• **What you should do**: In your copy, each record should read exactly as it does below, and no pictures should be present.

[Start of Attachment]

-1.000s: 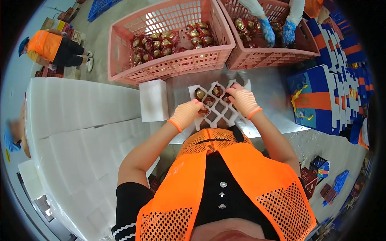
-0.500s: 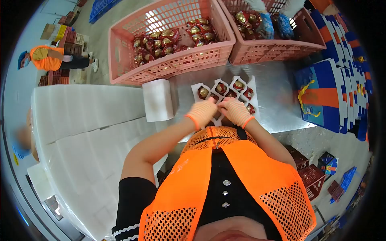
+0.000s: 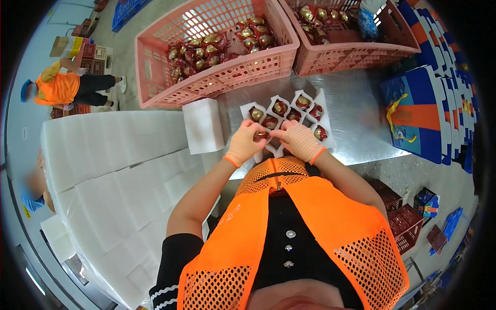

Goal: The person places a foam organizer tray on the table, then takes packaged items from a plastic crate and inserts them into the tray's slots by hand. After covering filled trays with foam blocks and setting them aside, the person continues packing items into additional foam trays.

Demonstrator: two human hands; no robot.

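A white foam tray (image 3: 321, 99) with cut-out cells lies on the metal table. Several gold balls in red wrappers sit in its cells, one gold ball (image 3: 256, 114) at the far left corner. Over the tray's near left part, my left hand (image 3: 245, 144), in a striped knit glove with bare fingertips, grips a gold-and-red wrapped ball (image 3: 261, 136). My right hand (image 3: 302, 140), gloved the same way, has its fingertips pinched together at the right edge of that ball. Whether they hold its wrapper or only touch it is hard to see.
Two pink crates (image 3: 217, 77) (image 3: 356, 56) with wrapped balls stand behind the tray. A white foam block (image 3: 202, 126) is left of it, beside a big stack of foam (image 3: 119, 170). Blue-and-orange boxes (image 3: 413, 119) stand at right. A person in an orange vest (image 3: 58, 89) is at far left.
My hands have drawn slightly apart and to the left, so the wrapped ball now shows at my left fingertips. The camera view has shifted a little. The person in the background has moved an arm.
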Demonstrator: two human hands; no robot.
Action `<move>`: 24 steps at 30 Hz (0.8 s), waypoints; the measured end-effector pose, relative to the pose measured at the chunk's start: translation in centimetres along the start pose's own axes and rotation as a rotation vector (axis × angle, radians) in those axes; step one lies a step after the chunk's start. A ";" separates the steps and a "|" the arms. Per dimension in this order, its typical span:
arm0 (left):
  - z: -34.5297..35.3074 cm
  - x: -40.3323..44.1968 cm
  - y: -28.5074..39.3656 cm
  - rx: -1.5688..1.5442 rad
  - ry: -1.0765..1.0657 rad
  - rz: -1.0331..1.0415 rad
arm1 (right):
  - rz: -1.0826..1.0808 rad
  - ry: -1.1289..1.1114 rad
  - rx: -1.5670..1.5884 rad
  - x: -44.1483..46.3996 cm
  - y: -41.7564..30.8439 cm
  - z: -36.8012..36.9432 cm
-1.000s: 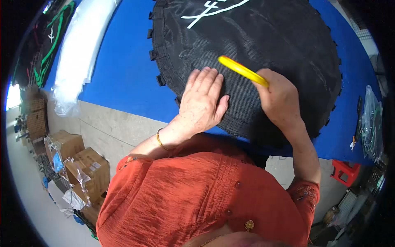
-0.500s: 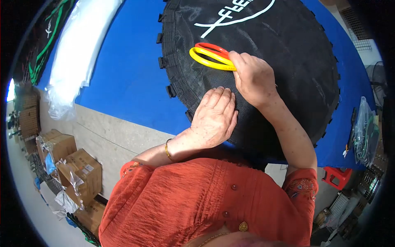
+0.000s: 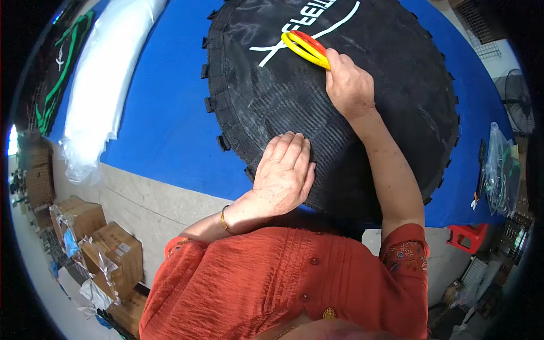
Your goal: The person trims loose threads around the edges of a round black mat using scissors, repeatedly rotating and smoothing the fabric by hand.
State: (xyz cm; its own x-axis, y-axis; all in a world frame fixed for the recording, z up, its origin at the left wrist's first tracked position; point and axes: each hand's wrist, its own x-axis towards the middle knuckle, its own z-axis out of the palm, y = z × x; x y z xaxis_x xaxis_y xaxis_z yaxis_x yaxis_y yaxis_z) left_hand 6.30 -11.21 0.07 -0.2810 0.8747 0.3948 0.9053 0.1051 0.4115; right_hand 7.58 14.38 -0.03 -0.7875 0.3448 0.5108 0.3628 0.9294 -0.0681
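My right hand (image 3: 349, 85) is closed on a yellow loop (image 3: 306, 55) and a red loop (image 3: 307, 39), held above the black mesh. The loops overlap and jut out to the left of my fingers; the part inside my grip is hidden. Below it, a large round black mesh mat (image 3: 391, 85) with white lettering and short tabs along its rim lies on the blue tabletop. My left hand (image 3: 283, 173) rests flat near the mat's close edge, fingers stretched out and holding nothing.
A long stack of clear plastic film (image 3: 107, 73) lies at the left of the blue table (image 3: 164, 113). Clear bags (image 3: 501, 170) lie at the right edge. Cardboard boxes (image 3: 116, 255) stand on the floor at left, a red stool (image 3: 467, 237) at right.
My right hand has carried the loops forward, from near the mat's left part up to the white lettering. The left hand stays on the mat, while the whole view has shifted slightly.
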 end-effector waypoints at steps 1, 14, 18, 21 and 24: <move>0.0 0.1 0.1 -0.009 0.017 -0.005 | 0.026 -0.028 -0.017 0.0 0.0 -0.1; 0.1 0.3 0.2 -0.028 0.039 -0.010 | 0.489 -0.138 0.039 2.2 6.4 -0.8; 0.0 0.4 0.2 -0.018 0.038 0.003 | 0.512 -0.157 0.121 1.9 5.3 -1.2; 0.1 0.3 0.2 -0.016 0.042 0.007 | 0.562 -0.172 0.175 2.2 6.0 -1.0; 0.0 0.4 0.1 -0.014 0.039 0.012 | 0.570 -0.151 0.225 2.3 6.3 -1.1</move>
State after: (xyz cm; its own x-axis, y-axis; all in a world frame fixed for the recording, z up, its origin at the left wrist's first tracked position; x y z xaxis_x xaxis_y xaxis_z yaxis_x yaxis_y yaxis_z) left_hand 6.30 -10.83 0.29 -0.2823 0.8567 0.4317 0.9042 0.0873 0.4181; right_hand 8.57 20.88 1.65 -0.5689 0.7935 0.2162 0.6454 0.5937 -0.4807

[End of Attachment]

• **Exercise result**:
-1.000s: 
-0.500s: 
+0.000s: 

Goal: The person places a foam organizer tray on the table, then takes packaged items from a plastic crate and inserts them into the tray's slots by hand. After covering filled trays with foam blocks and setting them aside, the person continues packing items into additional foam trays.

Demonstrator: two human hands; no robot.

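A white foam tray (image 3: 321, 99) with cut-out cells lies on the metal table. Several gold balls in red wrappers sit in its cells, one gold ball (image 3: 256, 114) at the far left corner. Over the tray's near left part, my left hand (image 3: 245, 144), in a striped knit glove with bare fingertips, grips a gold-and-red wrapped ball (image 3: 261, 136). My right hand (image 3: 302, 140), gloved the same way, has its fingertips pinched together at the right edge of that ball. Whether they hold its wrapper or only touch it is hard to see.
Two pink crates (image 3: 217, 77) (image 3: 356, 56) with wrapped balls stand behind the tray. A white foam block (image 3: 202, 126) is left of it, beside a big stack of foam (image 3: 119, 170). Blue-and-orange boxes (image 3: 413, 119) stand at right. A person in an orange vest (image 3: 58, 89) is at far left.
My hands have drawn slightly apart and to the left, so the wrapped ball now shows at my left fingertips. The camera view has shifted a little. The person in the background has moved an arm.
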Demonstrator: two human hands; no robot.
Action `<move>`: 24 steps at 30 Hz (0.8 s), waypoints; the measured end-effector pose, relative to the pose measured at the chunk's start: translation in centimetres along the start pose's own axes and rotation as a rotation vector (axis × angle, radians) in those axes; step one lies a step after the chunk's start. A ";" separates the steps and a "|" the arms. Per dimension in this order, its typical span:
arm0 (left):
  - z: -34.5297..35.3074 cm
  - x: -40.3323..44.1968 cm
  - y: -28.5074..39.3656 cm
  - rx: -1.5688..1.5442 rad
  - ry: -1.0765..1.0657 rad
  - rz: -1.0331..1.0415 rad
arm1 (right):
  - rz: -1.0826..1.0808 rad
  - ry: -1.1289..1.1114 rad
  - rx: -1.5670..1.5884 rad
  - x: -44.1483..46.3996 cm
  - y: -41.7564..30.8439 cm
  - z: -36.8012..36.9432 cm
-1.000s: 
-0.500s: 
+0.000s: 
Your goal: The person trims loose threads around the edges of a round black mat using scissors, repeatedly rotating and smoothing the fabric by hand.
State: (xyz cm; its own x-axis, y-axis; all in a world frame fixed for the recording, z up, its origin at the left wrist's first tracked position; point and axes: each hand's wrist, its own x-axis towards the middle knuckle, its own z-axis out of the palm, y = z × x; x y z xaxis_x xaxis_y xaxis_z yaxis_x yaxis_y yaxis_z) left_hand 6.30 -11.21 0.07 -0.2810 0.8747 0.3948 0.9053 0.1051 0.4115; right_hand 7.58 14.38 -0.03 -0.7875 0.3448 0.5108 0.3628 0.9294 -0.0681
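My right hand (image 3: 349, 85) is closed on a yellow loop (image 3: 306, 55) and a red loop (image 3: 307, 39), held above the black mesh. The loops overlap and jut out to the left of my fingers; the part inside my grip is hidden. Below it, a large round black mesh mat (image 3: 391, 85) with white lettering and short tabs along its rim lies on the blue tabletop. My left hand (image 3: 283, 173) rests flat near the mat's close edge, fingers stretched out and holding nothing.
A long stack of clear plastic film (image 3: 107, 73) lies at the left of the blue table (image 3: 164, 113). Clear bags (image 3: 501, 170) lie at the right edge. Cardboard boxes (image 3: 116, 255) stand on the floor at left, a red stool (image 3: 467, 237) at right.
My right hand has carried the loops forward, from near the mat's left part up to the white lettering. The left hand stays on the mat, while the whole view has shifted slightly.
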 end-effector waypoints at steps 1, 14, 18, 21 and 24: <move>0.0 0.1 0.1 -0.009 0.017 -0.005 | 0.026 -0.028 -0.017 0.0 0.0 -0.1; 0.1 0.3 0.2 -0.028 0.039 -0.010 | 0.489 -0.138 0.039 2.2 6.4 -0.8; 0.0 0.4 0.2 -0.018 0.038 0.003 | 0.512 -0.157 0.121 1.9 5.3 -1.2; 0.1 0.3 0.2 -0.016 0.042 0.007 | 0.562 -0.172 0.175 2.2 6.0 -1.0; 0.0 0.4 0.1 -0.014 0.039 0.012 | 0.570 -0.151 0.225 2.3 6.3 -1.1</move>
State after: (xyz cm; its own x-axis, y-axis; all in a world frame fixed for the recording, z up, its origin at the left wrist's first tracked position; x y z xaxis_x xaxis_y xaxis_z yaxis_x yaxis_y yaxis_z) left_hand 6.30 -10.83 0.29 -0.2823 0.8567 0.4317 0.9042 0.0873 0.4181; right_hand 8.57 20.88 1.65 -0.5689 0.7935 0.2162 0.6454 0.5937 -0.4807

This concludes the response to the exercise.